Basically, these labs start with the same home page, and we’re going to work on modifying the product picture request. So for the sake of this vulnerability, i am going to do the whole first lab and for the other labs i’m going to start from the intercepting the request step, as they are all the same first steps.
1- Simple case
Lab link: https://portswigger.net/web-security/file-path-traversal/lab-simple
Accessing the lab shows us the home page of an online store.
Let’s look at one of the products
It shows a normal product page. However, intercepting the request that fetches the product image using burp shows the following:
Let’s send this to the repeater and modify the /image?filename= part and watch the response:
And the response shows the contents of /etc/passwd
And just like that, the lab is solved.
2- traversal sequences blocked with absolute path bypass
Lab link: https://portswigger.net/web-security/file-path-traversal/lab-absolute-path-bypass
Intercepting the product fetching request
For this lab, there is no need to provide the whole ../../../etc/passwd sequence as the application blocks traversal sequences but treats the supplied filename as being relative to a default working directory (lab description)

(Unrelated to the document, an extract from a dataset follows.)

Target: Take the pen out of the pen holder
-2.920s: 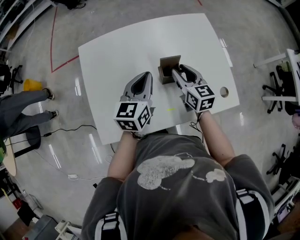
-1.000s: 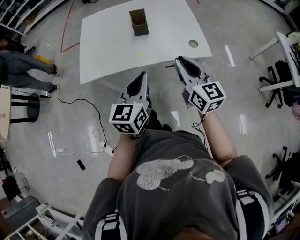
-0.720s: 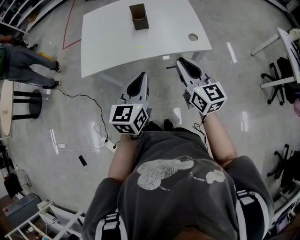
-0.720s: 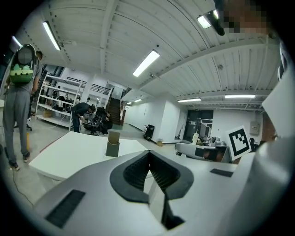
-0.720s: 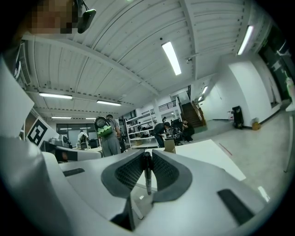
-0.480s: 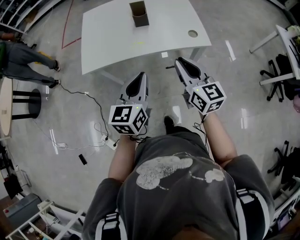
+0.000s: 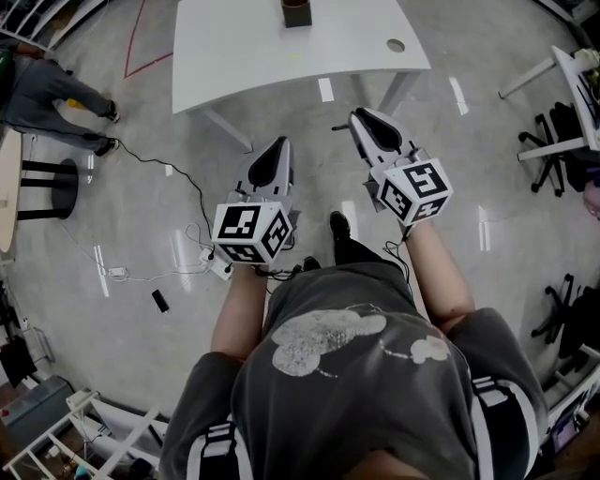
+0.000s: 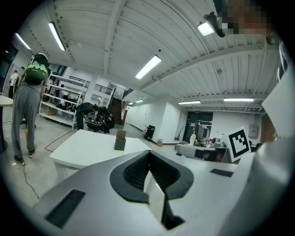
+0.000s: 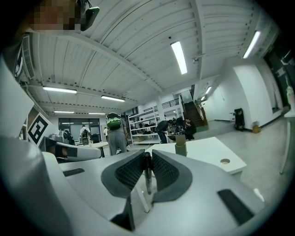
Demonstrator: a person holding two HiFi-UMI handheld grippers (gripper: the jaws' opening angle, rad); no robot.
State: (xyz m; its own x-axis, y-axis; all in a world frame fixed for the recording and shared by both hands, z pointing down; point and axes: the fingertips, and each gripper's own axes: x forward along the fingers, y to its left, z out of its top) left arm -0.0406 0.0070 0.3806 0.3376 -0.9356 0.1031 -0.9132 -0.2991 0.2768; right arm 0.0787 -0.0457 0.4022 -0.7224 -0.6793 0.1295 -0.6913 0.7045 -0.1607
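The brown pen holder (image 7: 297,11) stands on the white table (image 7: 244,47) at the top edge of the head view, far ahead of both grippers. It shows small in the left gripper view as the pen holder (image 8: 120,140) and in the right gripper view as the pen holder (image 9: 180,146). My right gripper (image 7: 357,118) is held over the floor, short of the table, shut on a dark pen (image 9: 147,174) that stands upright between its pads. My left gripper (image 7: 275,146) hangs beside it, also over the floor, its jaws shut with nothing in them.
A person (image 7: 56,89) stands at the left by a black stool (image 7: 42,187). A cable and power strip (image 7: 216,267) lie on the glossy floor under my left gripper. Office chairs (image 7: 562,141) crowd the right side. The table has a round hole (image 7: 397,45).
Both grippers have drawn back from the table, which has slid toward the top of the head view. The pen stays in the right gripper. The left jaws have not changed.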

So basically, typing /etc/passwd instead of 15.jpg and sending the request should do the trick.
Here we go.
3- traversal sequences stripped non-recursively
Lab link: https://portswigger.net/web-security/file-path-traversal/lab-sequences-stripped-non-recursively
Intercepting the product picture request
For the sake of this lab, we’re told that the application strips path traversal sequences from the user-supplied filename before using it, which leads us to use the ….// sequence.

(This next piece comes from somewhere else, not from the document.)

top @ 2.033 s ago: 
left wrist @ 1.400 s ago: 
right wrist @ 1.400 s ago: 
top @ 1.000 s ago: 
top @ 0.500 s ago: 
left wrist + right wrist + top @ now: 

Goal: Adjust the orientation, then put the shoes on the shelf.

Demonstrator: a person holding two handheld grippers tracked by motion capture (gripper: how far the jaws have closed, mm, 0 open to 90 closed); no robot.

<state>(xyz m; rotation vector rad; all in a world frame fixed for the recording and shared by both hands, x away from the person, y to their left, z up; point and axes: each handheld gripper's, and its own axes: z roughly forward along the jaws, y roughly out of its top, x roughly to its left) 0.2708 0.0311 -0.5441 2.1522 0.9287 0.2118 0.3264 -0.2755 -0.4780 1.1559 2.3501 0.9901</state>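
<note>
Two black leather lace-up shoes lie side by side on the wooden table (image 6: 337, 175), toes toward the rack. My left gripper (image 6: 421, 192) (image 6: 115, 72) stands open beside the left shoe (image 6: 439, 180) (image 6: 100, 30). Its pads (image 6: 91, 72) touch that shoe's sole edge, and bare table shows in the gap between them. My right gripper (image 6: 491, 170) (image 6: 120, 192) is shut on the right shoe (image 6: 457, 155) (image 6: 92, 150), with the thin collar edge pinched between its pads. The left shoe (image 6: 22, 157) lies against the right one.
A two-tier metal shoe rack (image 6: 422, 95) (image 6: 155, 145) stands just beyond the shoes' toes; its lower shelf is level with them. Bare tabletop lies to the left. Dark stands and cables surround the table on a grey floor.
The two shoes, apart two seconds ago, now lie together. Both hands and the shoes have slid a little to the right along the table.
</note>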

As i said earlier, we should be in /var/www/images/ by default, so what we’re going to do is step up 3 directories and then read the /etc/passwd file, so basically the sequence looks like this: ….//….//….//etc/passwd
Let’s try and send this and see what happens.
And the lab is solved :)
4- traversal sequences stripped with superfluous URL-decode
Lab link: https://portswigger.net/web-security/file-path-traversal/lab-superfluous-url-decode
So this lab is actually really cool, and i enjoyed solving it. I hope you enjoy solving it too!
Let’s intercept the request
What is the deal with this lab?
So this lab basically blocks the raw input that contains path traversal sequences, and then it URL-decodes the input before using it
we see that just URL-encoding the sequence ../../../ (which gives us %2e%2e%2f%2e%2e%2f%2e%2e%2f ) then putting /etc/passwd doesn’t cut it
so we have to double URL-encode the same sequence (../../../) and then put /etc/passwd after it.
Here we are.
5- validation of start of path
Lab link: https://portswigger.net/web-security/file-path-traversal/lab-validate-start-of-path
So for this lab, when the application receives the request, it expects the path to start with the default folder which is just /var/www/images/
As a result, the sequence should contain /var/www/images/ in it. Let’s get into it.
Let’s first intercept the request and send it to the repeater
We see that the default path is already present in the request, so we just have to remove 12.jpg and add ../../../etc/passwd
And the lab is solved.
6- validation of file extension with null byte bypass
And now, onto the final lab. For this one, the application validates the supplied filename and expect it to end with a specific extension.
Let’s begin be intercepting the request
The problem here is, we can’t just navigate to /etc/passwd by using the sequence ../../../ as it gives “No such file” response.
And we can’t also type ../../../etc/passwd.jpg because this isn’t what we want really :)
So the solution would be to use a null byte to bypass the validation of the file extension, with a sequence similar to this one ../../../etc/passwd%00.jpg
And we got the response we wanted.
Conclusion.
So this was the path traversal vulnerability. A simple, yet powerful way to read files on the application server.
I hope you found this article useful, and i hope you learned something new.
Thank you for reading and i will see you in the next one.